Suppose \(X_1, \ldots, X_n \sim Unif(0, M)\). Use the method of moments to construct an estimator \(\hat{M}\).

Since \(EX=\frac{M+0}{2}\), We can say \(\bar{X}\approx \frac{M}{2}\) \[\hat M = 2\bar{X}\]

23.4 Method of Moments IV

The gamma distribution takes two parameters, the shape parameter \(\alpha>0\) and the scale parameter \(\theta>0\). For \(X\sim Gamma(\alpha, \theta)\), we have two properties of the distribution: \(EX=\alpha\theta\) and \(VarX=\alpha\theta^2\). Suppose we have a random sample \(X_1, \ldots, X_n\) from such a gamma distribution.

  1. If you know \(\theta\), use the method of moments to find an estimator \(\hat\alpha\).

Since \(\bar X \approx EX = \alpha\theta\), if \(\theta\) is known, then we can simply use \[\hat\alpha = \frac{\bar{X}}{\theta}\]

  1. If you do not know \(\theta\), use the method of moments to find an estimator \(\hat\alpha\). Note this estimator will need to use both sample mean and sample variance in some way.

Now we must invoke the approximation \[S^2 \approx Var X = \alpha\theta^2\] If we square the expected value we get \[E^2X = \alpha^2\theta^2\] The ratio will be \(\alpha\): \[\frac{E^2X}{Var X}=\frac{\alpha^2\theta^2}{\alpha\theta^2}=\alpha\] Thus \[\hat\alpha = \frac{\bar{X}^2}{S^2}\]

23.5 Method of Moments V

Suppose we observe a sequence of independent trials where each trial is a success or a failure. Let \(X\) denote the number of failures before the first success. This experiment is repeated \(n\) times. Use the method of moments to construct an estimator for \(p\), the probability of success.

This describes a geometric random variable, as defined in STAT 340, and how it is defined in R. If \(X \sim Geometric(p)\), \(EX=\frac{1-p}{p}\)

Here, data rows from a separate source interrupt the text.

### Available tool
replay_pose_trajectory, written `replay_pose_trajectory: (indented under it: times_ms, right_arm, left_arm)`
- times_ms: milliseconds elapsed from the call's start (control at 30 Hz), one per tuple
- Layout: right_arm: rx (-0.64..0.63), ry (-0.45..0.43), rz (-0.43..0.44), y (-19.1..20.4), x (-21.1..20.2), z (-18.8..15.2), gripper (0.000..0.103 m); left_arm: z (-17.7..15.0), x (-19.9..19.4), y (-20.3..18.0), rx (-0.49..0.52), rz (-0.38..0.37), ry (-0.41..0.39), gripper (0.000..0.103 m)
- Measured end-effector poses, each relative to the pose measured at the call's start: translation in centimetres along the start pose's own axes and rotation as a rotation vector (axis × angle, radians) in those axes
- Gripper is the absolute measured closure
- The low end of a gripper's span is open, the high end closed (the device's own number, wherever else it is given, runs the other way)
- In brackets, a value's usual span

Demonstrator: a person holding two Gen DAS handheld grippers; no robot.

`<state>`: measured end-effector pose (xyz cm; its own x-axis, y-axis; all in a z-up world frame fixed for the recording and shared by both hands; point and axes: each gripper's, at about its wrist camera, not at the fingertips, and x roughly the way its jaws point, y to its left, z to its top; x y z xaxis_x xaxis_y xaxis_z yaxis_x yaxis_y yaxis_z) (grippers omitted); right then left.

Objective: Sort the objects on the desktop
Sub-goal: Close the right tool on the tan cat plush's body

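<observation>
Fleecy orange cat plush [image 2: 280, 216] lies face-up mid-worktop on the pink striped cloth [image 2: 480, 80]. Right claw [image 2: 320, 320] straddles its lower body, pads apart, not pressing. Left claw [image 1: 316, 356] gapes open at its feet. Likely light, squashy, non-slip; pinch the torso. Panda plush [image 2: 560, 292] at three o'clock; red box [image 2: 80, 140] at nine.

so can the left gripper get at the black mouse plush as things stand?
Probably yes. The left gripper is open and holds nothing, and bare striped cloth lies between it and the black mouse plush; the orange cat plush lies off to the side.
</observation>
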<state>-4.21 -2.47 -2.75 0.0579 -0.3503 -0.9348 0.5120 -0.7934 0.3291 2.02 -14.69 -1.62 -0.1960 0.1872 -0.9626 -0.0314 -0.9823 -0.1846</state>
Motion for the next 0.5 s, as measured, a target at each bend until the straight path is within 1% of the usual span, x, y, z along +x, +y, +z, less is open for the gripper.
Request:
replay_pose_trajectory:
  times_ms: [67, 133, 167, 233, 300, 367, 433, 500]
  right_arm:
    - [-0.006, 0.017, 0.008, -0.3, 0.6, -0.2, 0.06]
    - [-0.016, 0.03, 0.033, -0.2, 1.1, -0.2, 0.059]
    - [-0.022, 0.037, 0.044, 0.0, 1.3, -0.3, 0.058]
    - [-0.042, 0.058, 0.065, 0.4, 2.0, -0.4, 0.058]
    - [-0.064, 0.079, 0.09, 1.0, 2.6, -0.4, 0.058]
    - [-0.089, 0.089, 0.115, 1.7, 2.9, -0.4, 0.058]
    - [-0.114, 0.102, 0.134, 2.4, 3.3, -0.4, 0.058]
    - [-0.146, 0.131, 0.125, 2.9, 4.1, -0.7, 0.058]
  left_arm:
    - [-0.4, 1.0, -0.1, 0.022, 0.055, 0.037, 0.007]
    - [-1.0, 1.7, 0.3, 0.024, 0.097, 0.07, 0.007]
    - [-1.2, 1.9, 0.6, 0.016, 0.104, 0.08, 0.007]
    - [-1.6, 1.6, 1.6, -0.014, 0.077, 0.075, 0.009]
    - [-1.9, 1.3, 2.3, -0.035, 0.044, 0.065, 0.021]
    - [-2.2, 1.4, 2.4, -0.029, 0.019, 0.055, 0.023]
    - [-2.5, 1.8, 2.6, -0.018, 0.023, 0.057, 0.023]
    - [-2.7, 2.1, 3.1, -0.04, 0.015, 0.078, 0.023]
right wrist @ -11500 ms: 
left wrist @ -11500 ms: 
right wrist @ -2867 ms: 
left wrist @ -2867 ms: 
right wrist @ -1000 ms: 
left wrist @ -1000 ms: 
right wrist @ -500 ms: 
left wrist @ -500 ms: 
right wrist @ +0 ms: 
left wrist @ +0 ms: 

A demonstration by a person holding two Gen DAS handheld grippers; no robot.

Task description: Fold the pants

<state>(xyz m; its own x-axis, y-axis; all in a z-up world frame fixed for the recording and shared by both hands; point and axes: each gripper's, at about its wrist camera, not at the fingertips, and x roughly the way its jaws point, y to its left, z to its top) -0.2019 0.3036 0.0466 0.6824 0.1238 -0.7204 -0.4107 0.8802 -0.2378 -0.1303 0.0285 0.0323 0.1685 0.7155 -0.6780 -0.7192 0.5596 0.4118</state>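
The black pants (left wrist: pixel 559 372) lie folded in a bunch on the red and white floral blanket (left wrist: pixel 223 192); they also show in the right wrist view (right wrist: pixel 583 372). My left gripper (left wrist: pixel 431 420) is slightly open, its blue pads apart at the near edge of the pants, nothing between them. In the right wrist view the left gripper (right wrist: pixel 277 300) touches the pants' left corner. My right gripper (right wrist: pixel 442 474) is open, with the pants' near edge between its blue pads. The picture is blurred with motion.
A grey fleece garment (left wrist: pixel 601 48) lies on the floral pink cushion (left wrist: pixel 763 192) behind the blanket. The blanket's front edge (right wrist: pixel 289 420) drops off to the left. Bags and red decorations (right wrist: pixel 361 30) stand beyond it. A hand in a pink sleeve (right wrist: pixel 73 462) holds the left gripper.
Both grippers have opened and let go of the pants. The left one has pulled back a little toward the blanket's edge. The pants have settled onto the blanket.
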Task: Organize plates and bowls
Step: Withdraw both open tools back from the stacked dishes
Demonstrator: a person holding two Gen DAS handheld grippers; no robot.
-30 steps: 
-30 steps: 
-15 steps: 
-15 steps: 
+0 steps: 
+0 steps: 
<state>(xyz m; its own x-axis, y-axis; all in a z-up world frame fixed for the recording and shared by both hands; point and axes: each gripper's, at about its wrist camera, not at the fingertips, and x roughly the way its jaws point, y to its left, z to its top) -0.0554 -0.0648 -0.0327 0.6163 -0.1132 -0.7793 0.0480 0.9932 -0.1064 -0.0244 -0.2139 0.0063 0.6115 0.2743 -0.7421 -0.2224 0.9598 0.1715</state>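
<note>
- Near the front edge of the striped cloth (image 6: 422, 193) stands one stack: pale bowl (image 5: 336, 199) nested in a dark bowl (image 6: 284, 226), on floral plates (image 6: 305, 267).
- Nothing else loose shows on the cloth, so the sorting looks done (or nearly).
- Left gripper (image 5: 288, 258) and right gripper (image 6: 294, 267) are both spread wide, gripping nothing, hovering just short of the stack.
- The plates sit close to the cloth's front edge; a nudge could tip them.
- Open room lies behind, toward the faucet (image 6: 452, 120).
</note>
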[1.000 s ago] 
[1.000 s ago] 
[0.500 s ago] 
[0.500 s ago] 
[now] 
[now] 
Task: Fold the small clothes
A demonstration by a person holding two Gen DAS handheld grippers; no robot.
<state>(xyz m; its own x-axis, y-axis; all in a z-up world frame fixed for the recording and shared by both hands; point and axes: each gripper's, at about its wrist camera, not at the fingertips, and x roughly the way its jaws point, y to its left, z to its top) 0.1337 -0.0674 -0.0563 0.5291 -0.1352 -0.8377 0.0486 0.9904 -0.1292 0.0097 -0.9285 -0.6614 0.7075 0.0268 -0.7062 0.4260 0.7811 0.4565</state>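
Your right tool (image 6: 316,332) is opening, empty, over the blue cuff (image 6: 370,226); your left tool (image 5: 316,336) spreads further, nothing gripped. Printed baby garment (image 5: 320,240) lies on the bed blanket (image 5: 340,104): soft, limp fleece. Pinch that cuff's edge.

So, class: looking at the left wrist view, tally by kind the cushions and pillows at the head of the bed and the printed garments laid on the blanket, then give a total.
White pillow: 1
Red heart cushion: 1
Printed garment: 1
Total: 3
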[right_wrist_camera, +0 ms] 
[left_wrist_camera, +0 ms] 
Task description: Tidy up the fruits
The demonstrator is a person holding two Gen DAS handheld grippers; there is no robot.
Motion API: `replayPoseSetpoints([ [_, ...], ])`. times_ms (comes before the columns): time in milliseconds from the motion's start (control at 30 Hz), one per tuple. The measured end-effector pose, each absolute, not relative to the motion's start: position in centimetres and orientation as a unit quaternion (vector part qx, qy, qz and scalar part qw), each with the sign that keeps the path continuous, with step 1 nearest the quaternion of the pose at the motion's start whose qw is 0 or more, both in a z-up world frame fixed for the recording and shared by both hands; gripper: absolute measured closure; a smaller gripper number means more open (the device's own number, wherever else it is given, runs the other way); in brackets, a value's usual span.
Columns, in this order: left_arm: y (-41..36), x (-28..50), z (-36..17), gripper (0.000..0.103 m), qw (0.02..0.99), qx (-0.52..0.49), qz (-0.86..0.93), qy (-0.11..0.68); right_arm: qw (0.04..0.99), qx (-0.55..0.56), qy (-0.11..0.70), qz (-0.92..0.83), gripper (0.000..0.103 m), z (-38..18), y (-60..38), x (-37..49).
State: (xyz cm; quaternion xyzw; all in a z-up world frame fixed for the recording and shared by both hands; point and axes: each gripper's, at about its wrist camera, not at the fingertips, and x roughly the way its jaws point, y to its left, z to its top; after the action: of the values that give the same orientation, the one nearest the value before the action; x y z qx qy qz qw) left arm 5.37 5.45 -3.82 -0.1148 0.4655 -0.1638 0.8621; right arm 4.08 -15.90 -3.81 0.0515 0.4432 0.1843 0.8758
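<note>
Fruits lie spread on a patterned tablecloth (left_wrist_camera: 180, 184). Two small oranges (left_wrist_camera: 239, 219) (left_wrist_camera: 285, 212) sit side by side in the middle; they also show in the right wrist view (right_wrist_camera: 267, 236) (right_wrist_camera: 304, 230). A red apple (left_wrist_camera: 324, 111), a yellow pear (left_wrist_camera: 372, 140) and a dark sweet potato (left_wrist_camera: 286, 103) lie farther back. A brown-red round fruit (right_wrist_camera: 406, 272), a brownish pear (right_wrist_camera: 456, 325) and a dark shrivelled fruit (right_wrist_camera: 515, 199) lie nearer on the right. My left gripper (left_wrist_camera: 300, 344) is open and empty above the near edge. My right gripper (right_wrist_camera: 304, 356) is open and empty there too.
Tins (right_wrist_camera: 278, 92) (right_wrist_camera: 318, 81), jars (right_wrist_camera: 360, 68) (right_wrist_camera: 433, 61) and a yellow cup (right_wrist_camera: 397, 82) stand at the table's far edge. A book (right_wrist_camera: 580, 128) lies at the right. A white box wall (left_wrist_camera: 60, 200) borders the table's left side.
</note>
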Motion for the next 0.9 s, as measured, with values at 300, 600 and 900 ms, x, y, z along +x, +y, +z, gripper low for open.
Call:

Thus we could make an approximation

\[\bar X \approx \frac{1-p}{p}\]

\[ \begin{align} \bar X &\approx \frac{1-p}{p}\\ p\bar{X} &\approx 1-p \\ p\bar{X}+p &\approx 1\\ p(\bar{X}+1) &\approx 1\\ p &\approx \frac{1}{\bar{X}+1} \end{align} \] So this is our estimator \[\hat p = \frac{1}{\bar{X}+1}\]

23.6 Bias Sample SD

Suppose we have a normally distributed population, and an independent sample of size \(15\) from this population. So our data \(X_1,\ldots,X_{15}\sim N(10, \sigma^2)\). For parts (a) and (b) you can set \(\sigma\) to be whatever value you want.

  1. Use Monte Carlo to demonstrate that \(S^2\) is an unbiased estimator of \(\sigma^2\).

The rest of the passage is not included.